◆ **WHAT TO PRODUCE**: Word for word, transcribe the listing that follows, minus any pictures.

------------

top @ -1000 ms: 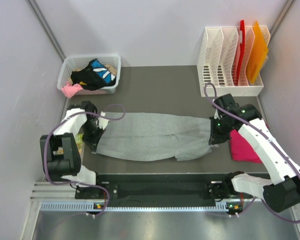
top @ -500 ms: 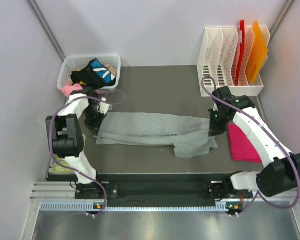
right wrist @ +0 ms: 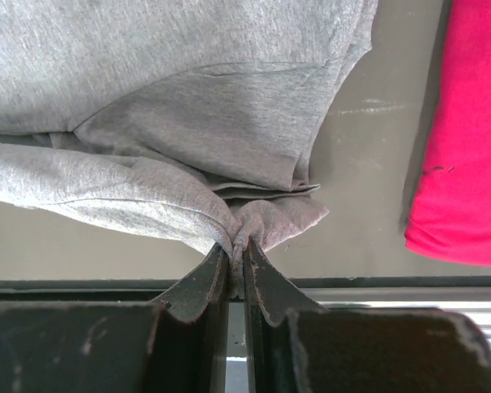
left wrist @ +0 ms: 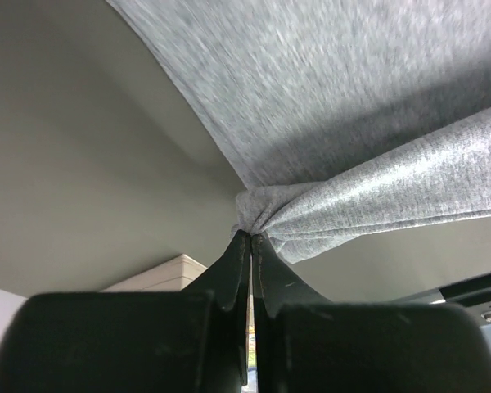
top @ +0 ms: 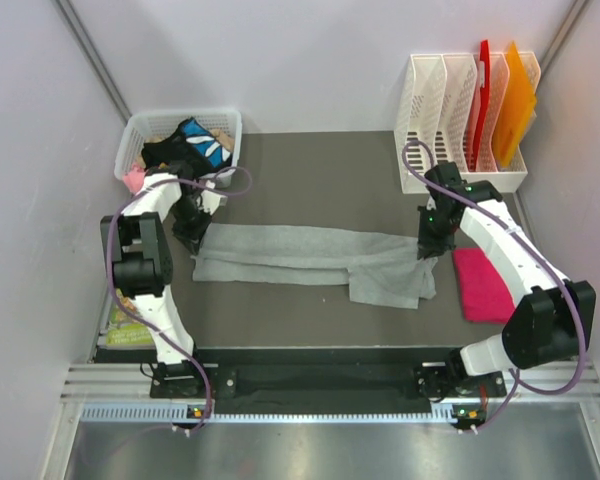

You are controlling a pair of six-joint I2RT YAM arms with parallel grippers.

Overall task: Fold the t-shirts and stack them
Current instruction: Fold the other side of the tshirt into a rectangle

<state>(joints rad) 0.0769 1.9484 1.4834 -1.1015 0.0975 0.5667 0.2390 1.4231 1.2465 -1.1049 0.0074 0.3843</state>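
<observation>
The light heather-grey t-shirt [top: 300,255] lies stretched as a long strip across the middle of the dark table, with a flap hanging toward the front at its right end. My left gripper [top: 195,238] is shut on its left end; the left wrist view shows the cloth [left wrist: 352,123] bunched at the fingertips [left wrist: 244,246]. My right gripper [top: 427,248] is shut on the right end, with grey cloth [right wrist: 188,123] pinched between the fingertips [right wrist: 221,258]. The magenta-pink shirt [top: 485,285] lies folded at the right, also in the right wrist view [right wrist: 466,131].
A white basket [top: 227,125] with mixed clothes stands at the back left. A white file rack [top: 430,100] at the back right holds a red folder [top: 483,75] and an orange folder [top: 517,95]. A black rail [top: 310,375] runs along the near edge.
Both grippers have carried the grey shirt's ends away from the near edge toward the back. The shirt has narrowed into a strip folded along its length, a flap now lying at the right.
</observation>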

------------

◆ **EXERCISE RESULT**:
top @ -1000 ms: 
top @ -500 ms: 
right wrist @ +0 ms: 
left wrist @ +0 ms: 
top @ +0 ms: 

You are controlling a pair of six-joint I2RT YAM arms with parallel grippers.

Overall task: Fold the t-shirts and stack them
Current instruction: Fold the other side of the tshirt into a rectangle

<state>(joints rad) 0.0769 1.9484 1.4834 -1.1015 0.0975 0.5667 0.2390 1.4231 1.2465 -1.1049 0.0074 0.3843</state>
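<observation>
The light heather-grey t-shirt [top: 300,255] lies stretched as a long strip across the middle of the dark table, with a flap hanging toward the front at its right end. My left gripper [top: 195,238] is shut on its left end; the left wrist view shows the cloth [left wrist: 352,123] bunched at the fingertips [left wrist: 244,246]. My right gripper [top: 427,248] is shut on the right end, with grey cloth [right wrist: 188,123] pinched between the fingertips [right wrist: 221,258]. The magenta-pink shirt [top: 485,285] lies folded at the right, also in the right wrist view [right wrist: 466,131].
A white basket [top: 227,125] with mixed clothes stands at the back left. A white file rack [top: 430,100] at the back right holds a red folder [top: 483,75] and an orange folder [top: 517,95]. A black rail [top: 310,375] runs along the near edge.
Both grippers have carried the grey shirt's ends away from the near edge toward the back. The shirt has narrowed into a strip folded along its length, a flap now lying at the right.
</observation>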

The requested output has been given in full.